Detect and Break a Cycle in a Singly Linked List
Company: Amazon
Role: Software Engineer
Category: Coding & Algorithms
Difficulty: medium
Interview Round: Technical Screen
Quick Answer: This question tests practical knowledge of linked list traversal and pointer manipulation, specifically the ability to detect and resolve cycles using space-efficient algorithms. It evaluates algorithmic reasoning and low-level data structure skills commonly assessed in software engineering interviews.
Constraints
- 0 <= number of nodes <= 10^5
- Node values fit in a 32-bit integer
- There is at most one cycle
- pos is in [-1, number of nodes - 1]; pos = -1 means no cycle
Examples
Input: ([3, 2, 0, -4], 1)
Expected Output: [True, [3, 2, 0, -4]]
Explanation: -4 (index 3) points back to value 2 (index 1). Floyd detects the cycle; the entry is value 2; the offending node is -4, whose next is reset to NULL. List stays [3,2,0,-4] but is now acyclic.
Input: ([1, 2], 0)
Expected Output: [True, [1, 2]]
Explanation: Node 2 points back to node 1 (the head). Entry is the head; the offending node is 2; its next becomes NULL.
Input: ([1, 2, 3], -1)
Expected Output: [False, [1, 2, 3]]
Explanation: No cycle: fast pointer reaches NULL, so found is false and the list is returned unchanged.
Input: ([], -1)
Expected Output: [False, []]
Explanation: Empty list edge case — head is NULL, the loop never runs, no cycle.
Input: ([7], 0)
Expected Output: [True, [7]]
Explanation: Single node self-loop (its next points to itself). Floyd still detects it via fast.next; the entry and offending node are the same node, whose next is reset to NULL.
Input: ([7], -1)
Expected Output: [False, [7]]
Explanation: Single node, no cycle — found is false, list unchanged.

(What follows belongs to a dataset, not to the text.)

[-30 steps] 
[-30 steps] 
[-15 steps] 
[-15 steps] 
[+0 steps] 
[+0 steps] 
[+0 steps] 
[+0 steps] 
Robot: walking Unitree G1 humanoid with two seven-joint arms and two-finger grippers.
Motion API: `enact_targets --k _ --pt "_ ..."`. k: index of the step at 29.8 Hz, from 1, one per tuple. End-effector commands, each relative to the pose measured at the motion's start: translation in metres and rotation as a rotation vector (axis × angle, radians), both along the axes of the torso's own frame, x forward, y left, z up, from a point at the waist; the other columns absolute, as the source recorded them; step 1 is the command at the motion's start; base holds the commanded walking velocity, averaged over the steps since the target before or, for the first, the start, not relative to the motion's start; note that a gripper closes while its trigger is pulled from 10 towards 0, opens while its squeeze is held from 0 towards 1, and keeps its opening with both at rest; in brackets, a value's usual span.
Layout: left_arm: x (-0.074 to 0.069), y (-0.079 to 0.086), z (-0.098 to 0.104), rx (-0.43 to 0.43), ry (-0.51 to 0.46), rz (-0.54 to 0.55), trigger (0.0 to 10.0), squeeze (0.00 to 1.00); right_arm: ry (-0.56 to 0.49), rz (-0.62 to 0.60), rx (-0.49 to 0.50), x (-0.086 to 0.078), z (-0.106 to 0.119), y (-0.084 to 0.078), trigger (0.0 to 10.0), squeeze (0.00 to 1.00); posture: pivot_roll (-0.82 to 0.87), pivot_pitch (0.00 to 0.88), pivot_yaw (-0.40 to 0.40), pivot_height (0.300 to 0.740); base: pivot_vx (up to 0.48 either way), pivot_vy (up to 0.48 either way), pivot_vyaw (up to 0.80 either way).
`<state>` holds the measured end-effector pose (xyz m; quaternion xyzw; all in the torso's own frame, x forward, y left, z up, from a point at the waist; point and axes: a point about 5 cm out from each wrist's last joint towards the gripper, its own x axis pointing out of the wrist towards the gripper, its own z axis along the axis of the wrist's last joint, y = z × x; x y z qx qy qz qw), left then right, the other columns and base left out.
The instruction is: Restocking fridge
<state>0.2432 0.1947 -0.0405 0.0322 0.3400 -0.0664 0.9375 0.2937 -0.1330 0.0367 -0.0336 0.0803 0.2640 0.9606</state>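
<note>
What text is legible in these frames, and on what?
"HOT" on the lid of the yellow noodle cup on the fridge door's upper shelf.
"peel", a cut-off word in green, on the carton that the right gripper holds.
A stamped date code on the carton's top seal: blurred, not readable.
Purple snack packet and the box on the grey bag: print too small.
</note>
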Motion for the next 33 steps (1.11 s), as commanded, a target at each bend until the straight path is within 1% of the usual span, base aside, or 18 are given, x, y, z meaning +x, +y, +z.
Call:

Input: ([5, 5, 5, 5, 5], 2)
Expected Output: [True, [5, 5, 5, 5, 5]]
Explanation: Duplicate values must not confuse detection — identity (node references), not value equality, drives the algorithm. The cycle from the tail back to index 2 is detected and broken.
Input: ([-1, -2, -3, -4, -5, -6], 0)
Expected Output: [True, [-1, -2, -3, -4, -5, -6]]
Explanation: Negative values and a full-list cycle (tail back to head). Entry is the head; offending node is the last node.
Input: ([10, 20, 30, 40, 50], 4)
Expected Output: [True, [10, 20, 30, 40, 50]]
Explanation: Self-loop on the last node only (tail points to itself, pos=4). A minimal one-node cycle at the tail; it is detected and broken without touching earlier nodes.
Hints
- Use Floyd's tortoise-and-hare: a slow pointer (1 step) and a fast pointer (2 steps). If they ever meet, there is a cycle; if fast reaches NULL, there is not.
- After the meeting point is found, reset one pointer to head and advance both one step at a time. They meet again exactly at the cycle entry — this is the classic distance-equality argument (head-to-entry distance equals meeting-point-to-entry distance around the loop).
- The offending node is the node *just before* the entry along the loop — i.e. walk from the entry around the cycle until you find the node whose `next` is the entry, then set that `next` to NULL. Do not touch any other pointer or any value.